Es bestehen eine Reihe von Ambivalenzen zwischen der kirchenamtlich geregelten Theologie und Liturgie und den Tendenzen der Volksfrömmigkeit, die der Pastoraltheologe Ernest Henau auf folgenden Gebieten sieht:

  • Trennung zwischen Profanem und Sakralem mit einem Hang zu heiligen Stätten und sakralen Objekten
  • Betonung des persönlichen Heils zu Lasten der „politischen“ Dimension des Glaubens
  • der Versuch, durch Beschwörungen, Symbole und Riten Gott zu beeinflussen
  • Spannung zwischen Gewohnheit als Kennzeichen für Volksfrömmigkeit und persönliche Glaubensüberzeugung
  • Vorherrschaft des Gefühls.

Ziel der Pastoral sollte es nach Henau sein, die Elemente des Vertrauens und des Mitlebens in einer wertvollen Tradition zu stärken, die Identität und Geborgenheit bieten; so könne der inkarnatorische, leibhaftige Charakter des christlichen Glaubens erfahrbar gemacht und eine Sicherheit vermittelt werden, dass das Heil den ganzen Menschen umfasst und eine Kultur der Gefühle einschließt.

Das Zweite Vatikanische Konzil prägte für die Elemente der liturgischen Volksfrömmigkeit, sofern sie den Vorschriften und Regeln der Kirche entsprechen, den Begriff „fromme Übungen“ oder „Andachtsübungen des christlichen Volkes“ (Pia populi christiani exercitia). Es empfahl diese Andachtsübungen und sah sie hingeordnet auf die liturgische Feier des Pascha-Mysteriums in der heiligen Messe und dem Stundengebet, aus der sie abgeleitet werden und zu der sie „das Volk hinführen, da sie ihrer Natur nach ja weit über diesen steht“ (SC 13). Fromme Übungen sind gewissermaßen ein „Echo dessen, was in den liturgischen Vollzügen gefeiert wird“.

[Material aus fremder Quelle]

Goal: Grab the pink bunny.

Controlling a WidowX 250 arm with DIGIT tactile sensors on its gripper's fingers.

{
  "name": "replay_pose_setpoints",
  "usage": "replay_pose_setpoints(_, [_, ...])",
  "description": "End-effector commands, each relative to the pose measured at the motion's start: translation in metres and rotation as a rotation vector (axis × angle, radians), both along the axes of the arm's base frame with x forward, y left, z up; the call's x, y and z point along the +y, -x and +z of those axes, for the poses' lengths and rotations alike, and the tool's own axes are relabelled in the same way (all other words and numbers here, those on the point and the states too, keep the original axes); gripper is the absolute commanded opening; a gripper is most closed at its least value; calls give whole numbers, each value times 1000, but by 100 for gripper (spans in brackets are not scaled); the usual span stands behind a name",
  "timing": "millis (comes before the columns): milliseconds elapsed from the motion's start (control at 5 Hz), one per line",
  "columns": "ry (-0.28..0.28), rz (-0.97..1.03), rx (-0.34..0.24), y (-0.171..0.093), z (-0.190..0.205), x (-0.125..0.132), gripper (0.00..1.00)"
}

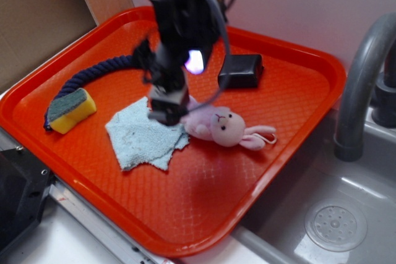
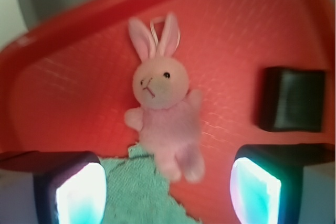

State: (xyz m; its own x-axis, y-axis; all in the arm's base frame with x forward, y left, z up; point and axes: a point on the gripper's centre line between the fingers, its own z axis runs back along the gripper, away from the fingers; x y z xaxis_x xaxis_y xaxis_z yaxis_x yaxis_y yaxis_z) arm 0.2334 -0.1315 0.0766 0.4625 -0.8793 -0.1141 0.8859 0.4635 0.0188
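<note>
Here the small pale-pink plush bunny (image 1: 219, 126) lies flat on the orange plastic tray (image 1: 185, 214), near the tray's middle, its ears pointing to 3 o'clock in the exterior view. The black tool (image 2: 168, 184) hangs just above the bunny's legs, its two pads spread wide and gripping nothing. A light-blue rag (image 1: 145, 134) touches the bunny at 9 o'clock. A black box (image 1: 241, 70) sits at 12 o'clock, a yellow sponge (image 1: 71, 110) farther off at 9.
</note>
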Motion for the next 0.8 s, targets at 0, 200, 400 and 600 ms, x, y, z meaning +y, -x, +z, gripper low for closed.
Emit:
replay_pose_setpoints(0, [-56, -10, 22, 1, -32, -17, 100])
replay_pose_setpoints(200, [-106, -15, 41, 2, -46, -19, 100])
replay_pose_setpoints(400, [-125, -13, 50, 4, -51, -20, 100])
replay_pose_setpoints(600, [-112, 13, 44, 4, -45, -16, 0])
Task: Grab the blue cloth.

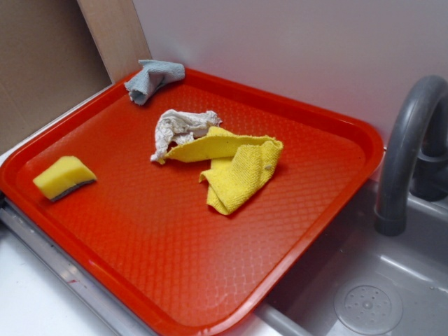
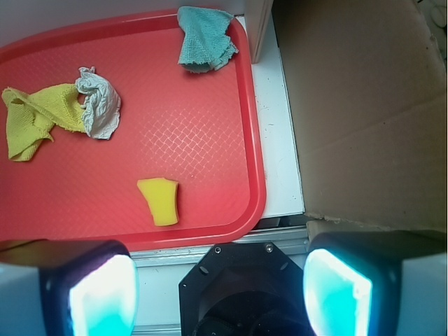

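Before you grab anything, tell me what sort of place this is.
Probably a kitchen sink area, maybe a toy one: a grey faucet over a sink, beside a red tray holding cloths and a yellow sponge.

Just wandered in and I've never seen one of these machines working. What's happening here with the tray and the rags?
Nothing is being held yet. The gripper hangs open off the tray's edge, its fingers spread and empty. On the tray lie a blue cloth in the far corner, a yellow cloth with a white rag touching it, and a sponge off alone. The blue cloth is untouched.
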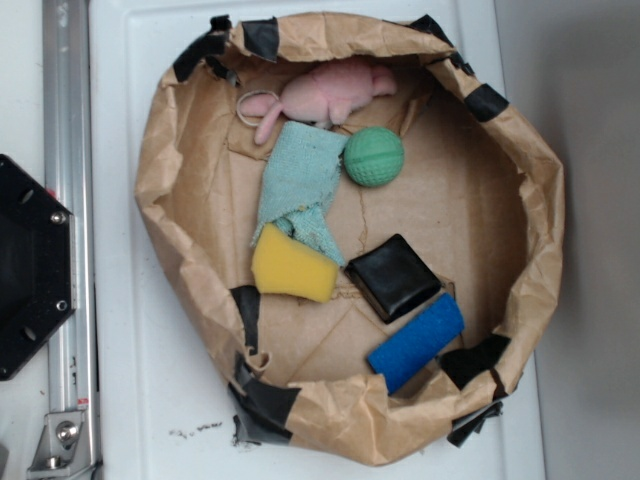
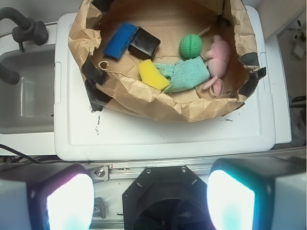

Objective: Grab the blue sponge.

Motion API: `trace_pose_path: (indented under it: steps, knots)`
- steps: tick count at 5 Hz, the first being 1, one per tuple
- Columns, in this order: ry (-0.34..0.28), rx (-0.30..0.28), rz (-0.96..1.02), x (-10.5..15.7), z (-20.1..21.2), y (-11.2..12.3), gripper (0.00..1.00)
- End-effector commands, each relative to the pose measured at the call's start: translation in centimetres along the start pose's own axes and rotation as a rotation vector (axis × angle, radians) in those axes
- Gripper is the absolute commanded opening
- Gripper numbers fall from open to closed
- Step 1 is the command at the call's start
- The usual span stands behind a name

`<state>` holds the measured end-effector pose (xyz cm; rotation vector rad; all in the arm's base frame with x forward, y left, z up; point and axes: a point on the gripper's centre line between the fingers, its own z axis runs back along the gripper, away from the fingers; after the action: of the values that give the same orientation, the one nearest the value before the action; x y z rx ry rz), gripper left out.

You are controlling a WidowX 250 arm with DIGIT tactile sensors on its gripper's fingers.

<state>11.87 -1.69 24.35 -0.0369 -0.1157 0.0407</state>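
A: Blue sponge (image 1: 417, 341)?
B: Inside the brown paper nest (image 1: 545, 215), by the wall, touching the black block (image 1: 392, 276). Yellow sponge (image 1: 292, 269) and teal cloth (image 1: 298, 190) further along.
A: Hand (image 2: 151, 201)?
B: Open, fingers (image 2: 230, 199) spread wide, well apart from the nest, nothing held.
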Motion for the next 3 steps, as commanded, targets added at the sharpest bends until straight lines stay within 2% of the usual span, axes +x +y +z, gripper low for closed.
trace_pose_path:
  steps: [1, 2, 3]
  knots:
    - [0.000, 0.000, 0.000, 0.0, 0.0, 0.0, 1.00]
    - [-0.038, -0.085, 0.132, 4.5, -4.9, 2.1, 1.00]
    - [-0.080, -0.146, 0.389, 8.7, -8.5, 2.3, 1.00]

Zu den häufigen und im mitteleuropäischen Katholizismus verbreiteten „frommen Übungen“ gehören Prozessionen, insbesondere die Fronleichnamsprozession und Flurprozessionen, Wallfahrten, das Rosenkranzgebet, das Gebet des Kreuzwegs und des Engel des Herrn, Ewige Anbetung und Novenen. An kirchliche Feste im Jahreskreis schließen sich lokale Bräuche an wie das Schneiden von Barbarazweigen, Sternsinger, Herz-Jesu-Feuer, Heiltumsweisungen oder Heiligtumsfahrten, Erntedankfest und Martinssingen. Elemente der Volksfrömmigkeit sind Weihwasser und Opferkerzen.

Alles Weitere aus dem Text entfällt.